Before the age of the press, radio, television, and internet, an idealist had to gather a following, establish a school, and send well-trained students elsewhere to see his ideas triumph. Preaching to the rulers was not enough. Change was slow and organic because it required gradual convincing. Your analysis would not work then. However since the advent of the era of the masses, the success of an idea relies on it being broadcast hence the enormous power of those who control access to the media, all of them drawn from the managerial class. Your analysis is spot on.

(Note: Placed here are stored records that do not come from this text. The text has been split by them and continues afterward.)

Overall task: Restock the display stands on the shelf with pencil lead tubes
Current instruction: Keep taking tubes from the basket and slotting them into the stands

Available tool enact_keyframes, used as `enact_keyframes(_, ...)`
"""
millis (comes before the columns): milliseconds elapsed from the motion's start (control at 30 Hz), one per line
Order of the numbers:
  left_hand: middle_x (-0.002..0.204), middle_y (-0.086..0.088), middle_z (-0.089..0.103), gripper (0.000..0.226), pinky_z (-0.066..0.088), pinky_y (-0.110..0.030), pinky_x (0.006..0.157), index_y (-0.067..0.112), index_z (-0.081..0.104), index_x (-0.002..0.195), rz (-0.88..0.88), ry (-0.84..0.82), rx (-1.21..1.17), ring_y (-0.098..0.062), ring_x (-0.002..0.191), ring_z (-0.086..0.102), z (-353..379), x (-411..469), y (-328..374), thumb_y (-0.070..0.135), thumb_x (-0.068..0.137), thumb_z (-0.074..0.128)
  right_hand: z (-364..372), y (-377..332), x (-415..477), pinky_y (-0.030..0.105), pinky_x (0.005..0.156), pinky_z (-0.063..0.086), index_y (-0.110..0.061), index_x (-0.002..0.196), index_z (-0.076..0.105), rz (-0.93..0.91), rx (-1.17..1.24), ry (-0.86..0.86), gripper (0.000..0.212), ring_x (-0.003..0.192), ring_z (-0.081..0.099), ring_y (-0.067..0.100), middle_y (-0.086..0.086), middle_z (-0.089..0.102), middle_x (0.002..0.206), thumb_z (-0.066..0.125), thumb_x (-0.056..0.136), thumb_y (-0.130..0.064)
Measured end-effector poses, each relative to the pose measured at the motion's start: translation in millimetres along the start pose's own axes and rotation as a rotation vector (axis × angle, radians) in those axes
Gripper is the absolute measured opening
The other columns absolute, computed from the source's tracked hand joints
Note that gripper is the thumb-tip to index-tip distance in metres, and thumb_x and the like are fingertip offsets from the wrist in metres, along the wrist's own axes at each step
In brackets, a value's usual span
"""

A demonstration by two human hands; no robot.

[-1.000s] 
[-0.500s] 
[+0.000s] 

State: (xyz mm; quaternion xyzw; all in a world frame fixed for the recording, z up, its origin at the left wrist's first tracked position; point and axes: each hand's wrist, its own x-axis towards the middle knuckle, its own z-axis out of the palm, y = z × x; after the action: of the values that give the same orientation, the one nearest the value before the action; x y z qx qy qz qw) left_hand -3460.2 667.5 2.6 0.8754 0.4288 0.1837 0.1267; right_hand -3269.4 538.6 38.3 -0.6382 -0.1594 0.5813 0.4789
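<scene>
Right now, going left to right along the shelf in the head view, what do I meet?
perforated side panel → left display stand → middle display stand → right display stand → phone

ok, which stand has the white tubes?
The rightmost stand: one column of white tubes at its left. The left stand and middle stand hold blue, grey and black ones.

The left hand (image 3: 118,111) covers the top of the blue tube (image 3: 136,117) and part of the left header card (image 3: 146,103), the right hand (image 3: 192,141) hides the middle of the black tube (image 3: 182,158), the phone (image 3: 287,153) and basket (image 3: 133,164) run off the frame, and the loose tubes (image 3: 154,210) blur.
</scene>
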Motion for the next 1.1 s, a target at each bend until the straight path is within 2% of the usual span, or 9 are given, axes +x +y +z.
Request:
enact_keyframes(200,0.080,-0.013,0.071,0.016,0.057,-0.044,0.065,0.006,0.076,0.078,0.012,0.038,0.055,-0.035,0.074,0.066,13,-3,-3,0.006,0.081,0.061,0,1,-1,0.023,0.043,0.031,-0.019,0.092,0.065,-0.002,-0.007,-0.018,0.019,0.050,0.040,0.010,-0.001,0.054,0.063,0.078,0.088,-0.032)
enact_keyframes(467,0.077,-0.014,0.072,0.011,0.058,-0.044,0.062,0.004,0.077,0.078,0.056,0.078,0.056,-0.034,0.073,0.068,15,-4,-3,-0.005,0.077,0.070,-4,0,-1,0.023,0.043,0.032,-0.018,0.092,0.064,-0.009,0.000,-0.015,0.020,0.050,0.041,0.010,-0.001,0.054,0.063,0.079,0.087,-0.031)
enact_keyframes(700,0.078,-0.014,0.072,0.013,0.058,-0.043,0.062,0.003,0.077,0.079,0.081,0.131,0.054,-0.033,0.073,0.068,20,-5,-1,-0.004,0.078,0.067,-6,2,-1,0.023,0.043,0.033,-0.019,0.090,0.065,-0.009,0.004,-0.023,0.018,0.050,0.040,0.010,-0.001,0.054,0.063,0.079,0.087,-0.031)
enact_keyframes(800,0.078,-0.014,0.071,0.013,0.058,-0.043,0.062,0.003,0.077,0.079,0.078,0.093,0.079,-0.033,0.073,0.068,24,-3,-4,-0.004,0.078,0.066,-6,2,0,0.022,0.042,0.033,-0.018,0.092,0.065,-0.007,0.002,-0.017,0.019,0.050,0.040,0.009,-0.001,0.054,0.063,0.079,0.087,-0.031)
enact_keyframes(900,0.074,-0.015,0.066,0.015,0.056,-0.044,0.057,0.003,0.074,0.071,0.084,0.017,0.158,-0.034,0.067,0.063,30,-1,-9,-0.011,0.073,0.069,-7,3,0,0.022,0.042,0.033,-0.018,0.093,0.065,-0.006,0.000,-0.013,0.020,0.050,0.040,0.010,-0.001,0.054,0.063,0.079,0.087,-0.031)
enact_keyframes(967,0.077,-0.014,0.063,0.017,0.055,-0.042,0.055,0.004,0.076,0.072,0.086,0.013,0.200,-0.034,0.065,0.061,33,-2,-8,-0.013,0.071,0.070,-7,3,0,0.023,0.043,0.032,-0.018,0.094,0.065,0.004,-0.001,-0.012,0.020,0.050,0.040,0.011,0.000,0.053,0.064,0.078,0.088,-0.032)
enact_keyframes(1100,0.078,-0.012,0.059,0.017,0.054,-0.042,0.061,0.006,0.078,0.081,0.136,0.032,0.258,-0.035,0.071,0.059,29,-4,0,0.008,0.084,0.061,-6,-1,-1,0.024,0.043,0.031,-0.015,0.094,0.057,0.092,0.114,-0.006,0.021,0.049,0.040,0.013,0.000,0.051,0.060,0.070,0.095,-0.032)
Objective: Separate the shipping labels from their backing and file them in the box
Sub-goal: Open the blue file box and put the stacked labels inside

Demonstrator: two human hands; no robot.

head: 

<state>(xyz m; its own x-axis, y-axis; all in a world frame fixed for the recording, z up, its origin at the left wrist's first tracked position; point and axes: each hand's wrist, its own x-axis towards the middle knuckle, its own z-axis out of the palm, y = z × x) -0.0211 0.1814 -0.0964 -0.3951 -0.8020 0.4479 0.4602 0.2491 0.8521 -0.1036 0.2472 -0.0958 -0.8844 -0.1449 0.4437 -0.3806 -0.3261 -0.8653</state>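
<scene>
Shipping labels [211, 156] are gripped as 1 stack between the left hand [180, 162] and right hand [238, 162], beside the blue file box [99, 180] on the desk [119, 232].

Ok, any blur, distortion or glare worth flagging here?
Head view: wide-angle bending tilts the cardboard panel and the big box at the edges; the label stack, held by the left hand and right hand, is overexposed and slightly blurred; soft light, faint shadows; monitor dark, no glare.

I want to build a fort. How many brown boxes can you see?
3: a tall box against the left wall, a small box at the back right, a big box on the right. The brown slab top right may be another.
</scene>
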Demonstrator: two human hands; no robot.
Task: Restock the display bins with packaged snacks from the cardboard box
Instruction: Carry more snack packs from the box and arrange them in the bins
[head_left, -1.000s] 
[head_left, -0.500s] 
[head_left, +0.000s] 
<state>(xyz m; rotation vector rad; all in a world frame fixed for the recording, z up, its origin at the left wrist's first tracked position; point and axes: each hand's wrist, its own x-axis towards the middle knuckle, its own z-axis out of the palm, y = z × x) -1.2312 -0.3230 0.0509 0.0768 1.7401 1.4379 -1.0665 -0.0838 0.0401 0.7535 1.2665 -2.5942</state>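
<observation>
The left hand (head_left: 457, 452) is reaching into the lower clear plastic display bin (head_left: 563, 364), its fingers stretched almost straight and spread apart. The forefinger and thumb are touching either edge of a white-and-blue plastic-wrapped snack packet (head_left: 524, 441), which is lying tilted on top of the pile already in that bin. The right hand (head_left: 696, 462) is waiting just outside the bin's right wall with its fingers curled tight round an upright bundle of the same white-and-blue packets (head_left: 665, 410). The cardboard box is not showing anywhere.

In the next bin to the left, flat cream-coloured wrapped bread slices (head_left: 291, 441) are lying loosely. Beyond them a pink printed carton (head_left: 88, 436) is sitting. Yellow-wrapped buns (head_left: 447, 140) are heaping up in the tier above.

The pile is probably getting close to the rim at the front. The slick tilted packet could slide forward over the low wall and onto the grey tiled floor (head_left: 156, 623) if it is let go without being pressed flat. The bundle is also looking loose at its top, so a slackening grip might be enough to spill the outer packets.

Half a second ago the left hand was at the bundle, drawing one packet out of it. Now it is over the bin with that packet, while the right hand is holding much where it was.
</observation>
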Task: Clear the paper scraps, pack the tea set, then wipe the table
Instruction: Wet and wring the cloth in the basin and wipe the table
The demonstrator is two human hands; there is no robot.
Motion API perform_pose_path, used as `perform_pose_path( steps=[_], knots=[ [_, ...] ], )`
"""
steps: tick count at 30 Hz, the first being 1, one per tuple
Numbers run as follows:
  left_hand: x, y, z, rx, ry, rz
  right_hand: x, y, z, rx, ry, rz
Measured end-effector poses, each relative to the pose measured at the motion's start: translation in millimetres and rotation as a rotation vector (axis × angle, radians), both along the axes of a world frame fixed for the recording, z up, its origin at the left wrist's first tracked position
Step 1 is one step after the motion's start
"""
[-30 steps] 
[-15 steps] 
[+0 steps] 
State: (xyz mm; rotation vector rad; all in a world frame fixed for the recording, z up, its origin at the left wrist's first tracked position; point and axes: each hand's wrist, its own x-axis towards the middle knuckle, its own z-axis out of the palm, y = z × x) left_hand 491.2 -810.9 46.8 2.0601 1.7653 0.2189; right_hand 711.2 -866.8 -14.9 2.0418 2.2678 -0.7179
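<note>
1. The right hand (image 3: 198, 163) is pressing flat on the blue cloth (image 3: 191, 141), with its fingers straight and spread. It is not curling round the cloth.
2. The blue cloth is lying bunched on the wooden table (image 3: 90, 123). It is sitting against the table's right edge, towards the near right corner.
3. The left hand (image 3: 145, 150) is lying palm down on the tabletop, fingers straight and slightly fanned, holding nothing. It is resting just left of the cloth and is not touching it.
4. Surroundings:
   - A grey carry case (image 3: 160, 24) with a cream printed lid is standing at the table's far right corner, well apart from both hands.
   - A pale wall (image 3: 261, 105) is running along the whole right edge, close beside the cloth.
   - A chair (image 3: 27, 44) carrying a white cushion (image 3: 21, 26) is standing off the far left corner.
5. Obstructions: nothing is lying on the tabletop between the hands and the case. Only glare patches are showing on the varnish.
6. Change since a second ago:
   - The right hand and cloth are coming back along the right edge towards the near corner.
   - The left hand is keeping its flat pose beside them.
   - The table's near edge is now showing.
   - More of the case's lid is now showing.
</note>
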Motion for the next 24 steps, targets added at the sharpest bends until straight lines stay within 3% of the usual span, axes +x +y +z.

Back to Reno's work in his own line of thought. Are the strong gods returning ? I see a mediatic exaggeration of the populist jolts to justify an increase in the "legitimate" repressive arsenal of the state. I see an enduring weakness of the organisations that cater to the interest of the lower classes. I see a sterilisation of their vote through channeling to parties excluded from parliamentary alliances or through channeling to representatives that disregard them. I see the demoralisation continue unabated. So what is useful in this book ?
With my best regards.
"The discourse of openness though isn’t a sincerely held ideal; it is just an ideological support to a hegemonic strategy." I was going to comment simply about how useful your right-wing marxism is towards explaining things like this in a complete and satisfying way that are otherwise incomprehensible. In the process of thinking this through though, I just realized another reason why I hate the managerial class so much. It is because I'm a phenotypic liberal. I'm very high in openness, and their insincere wielding of this ideal is deeply offensive to me. It tars and feathers a predisposition that can fuel noble and good behaviors into a tool of totalitarian oppression. Perhaps something I've felt before, but this single sentence of yours brings it into clear focus. Also of note, I've been trying to find a way to express something that I now realize can be described as the naturalist fallacy. The most common criticism I see of biological realism is that it is reductionist. I think this critique commits the naturalist fallacy by assuming there are value judgements baked into what is simply scientific observation of biological reality.